# NanoBSD Building Options



## Phishfry (Jul 22, 2018)

I am having a hard time figuring out what each of these NanoBSD building features does in my apu2.conf.

Can someone please elaborate on these:
*CONF_WORLD*?? So left blank this would enable full world?
Only use this for things you will never need such as games?

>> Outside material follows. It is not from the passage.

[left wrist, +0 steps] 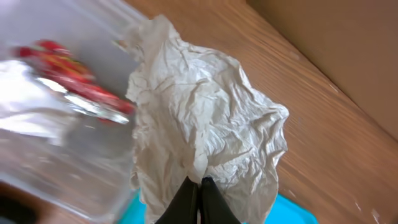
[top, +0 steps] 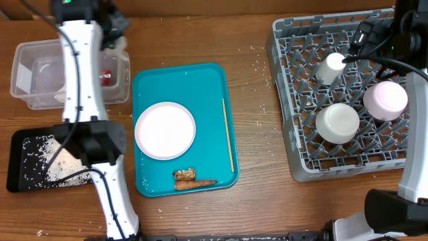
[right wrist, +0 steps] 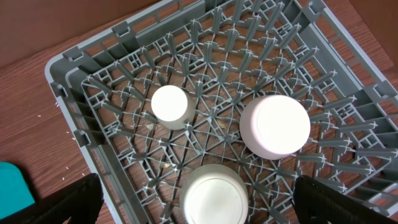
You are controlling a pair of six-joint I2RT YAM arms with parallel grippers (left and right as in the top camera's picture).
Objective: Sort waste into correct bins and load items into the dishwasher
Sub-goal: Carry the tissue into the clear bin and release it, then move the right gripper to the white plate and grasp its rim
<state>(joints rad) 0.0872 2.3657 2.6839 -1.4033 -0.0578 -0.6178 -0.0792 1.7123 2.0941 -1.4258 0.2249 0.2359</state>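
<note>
While the left gripper pinched just a fold of the crumpled tissue at the clear tub rim, an early release might have spilled it onto the worktop; the right gripper gaped wide over the dish rack.

overhead camera: fixed above the desk, facing straight down, far enough to take in the clear tub, teal tray and grey rack. left wrist camera: very close to the crumpled tissue, angled across the tub edge and a tray corner. right wrist camera: above the rack, looking steeply down into it. the overhead view shares this rack.
</note>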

*CONF BUILD*=??Why is this list so small?
Why build with things and then not install? Wouldn't the build be faster if smaller with more 'WITHOUT's.

*CONF_INSTALL*=?? This is the main spot for 'WITHOUT's. So this obviously installs.

*PKG_ONLY_MAKE_CONF*=??? So I have installed packages. What does this do?
I know what "WITHOUT_TOOLCHAIN" and the rest means. But when/how is this evoked?


```
CONF_BUILD='
WITHOUT_KLDLOAD=YES
WITHOUT_NETGRAPH=YES
WITHOUT_PAM=YES
'

CONF_INSTALL='
WITHOUT_ACPI=YES
WITHOUT_BLUETOOTH=YES
WITHOUT_FORTRAN=YES
WITHOUT_HTML=YES
((((SNIP))))

PKG_ONLY_MAKE_CONF='
WITHOUT_TOOLCHAIN=true
WITHOUT_INSTALLLIB=true
WITHOUT_RCS=true
'
CONF_WORLD='
WITHOUT_MODULES=YES
WITHOUT_KERBEROS=YES
WITHOUT_GAMES=YES
WITHOUT_RESCUE=YES
WITHOUT_LOCALES=YES
WITHOUT_SYSCONS=YES
WITHOUT_INFO=YES
'
```
.


----------



## Phishfry (Jul 22, 2018)

Looking at the make.conf example I see this:


> # There are additional things you can put into /etc/make.conf.
> # You have to find those in the Makefiles and documentation of
> # the source tree.


So where is the rest? Where are these additional settings? Hints?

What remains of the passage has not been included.